Then from 18:00 to 20:00 UTC, the RSO test was conducted for the “TPARC” sector (above) — and GOES-15 0.63 µm visible channel images (below; click image to play animation) showed the circulation of two cyclones south of the Aleutian Islands, in addition to a large “banner cloud” and a few mountain waves which had formed downwind (to the north) of the rugged terrain of the Alaska Peninsula and the Aleutian Islands. GOES-15 IR brightness temperatures associated with the banner cloud were as cold as -65 C, which according to the nearby Bethel, Alaska rawinsonde data at 12 UTC corresponded to an altitude of around 27,700 feet (IR image with Bethel Skew-T and surface analysis).

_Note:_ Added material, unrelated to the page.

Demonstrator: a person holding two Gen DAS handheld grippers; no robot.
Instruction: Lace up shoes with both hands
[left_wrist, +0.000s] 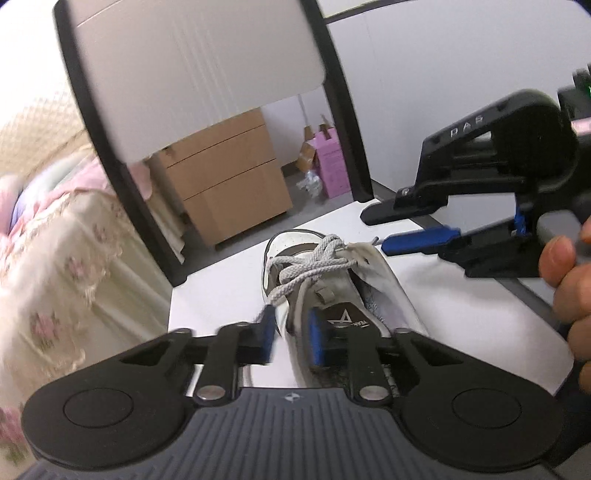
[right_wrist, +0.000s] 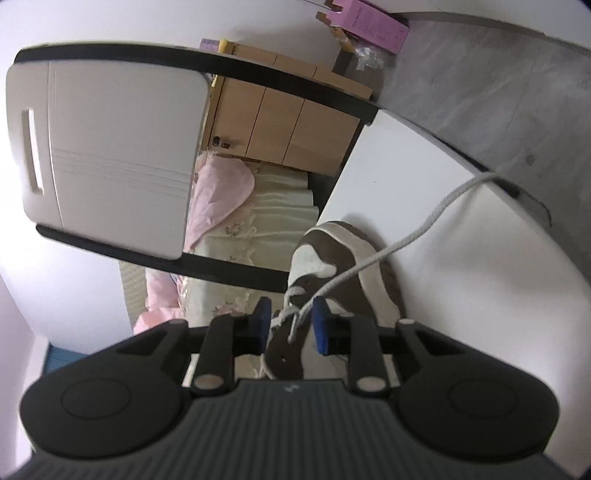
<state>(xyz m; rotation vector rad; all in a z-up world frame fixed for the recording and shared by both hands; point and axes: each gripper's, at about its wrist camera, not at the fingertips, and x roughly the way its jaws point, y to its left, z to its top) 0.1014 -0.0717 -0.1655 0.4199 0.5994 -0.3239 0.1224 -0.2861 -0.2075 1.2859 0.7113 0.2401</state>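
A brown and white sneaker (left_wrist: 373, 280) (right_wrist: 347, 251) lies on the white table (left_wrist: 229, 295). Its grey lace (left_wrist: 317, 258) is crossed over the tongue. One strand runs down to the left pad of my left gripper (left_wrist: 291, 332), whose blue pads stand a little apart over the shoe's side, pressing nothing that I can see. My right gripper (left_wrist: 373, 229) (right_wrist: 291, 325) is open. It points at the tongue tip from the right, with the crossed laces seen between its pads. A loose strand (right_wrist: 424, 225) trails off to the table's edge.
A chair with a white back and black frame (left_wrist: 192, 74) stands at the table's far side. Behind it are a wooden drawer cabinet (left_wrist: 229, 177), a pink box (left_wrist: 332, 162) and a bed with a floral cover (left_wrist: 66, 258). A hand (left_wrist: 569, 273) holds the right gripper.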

GOES-15 0.63 µm visible channel images – “TPARC” sector (click to play animation)

Regarding the Alaska Peninsula banner cloud seen on the GOES-15 visible images, a sequence of Terra/Aqua MODIS 11.0 µm and Suomi NPP VIIRS 11.45 µm IR images (below; click image to play animation) showed the evolution of this feature several hours before and after the RSO test. There were a few pilot reports of moderate turbulence, at altitudes as high as 36,000 feet – and some of these pilot reports specifically mentioned “MNT WAVE” in their remarks.

Suomi NPP VIIRS 11.45 µm IR image (click to play animation of VIIRS and MODIS IR images)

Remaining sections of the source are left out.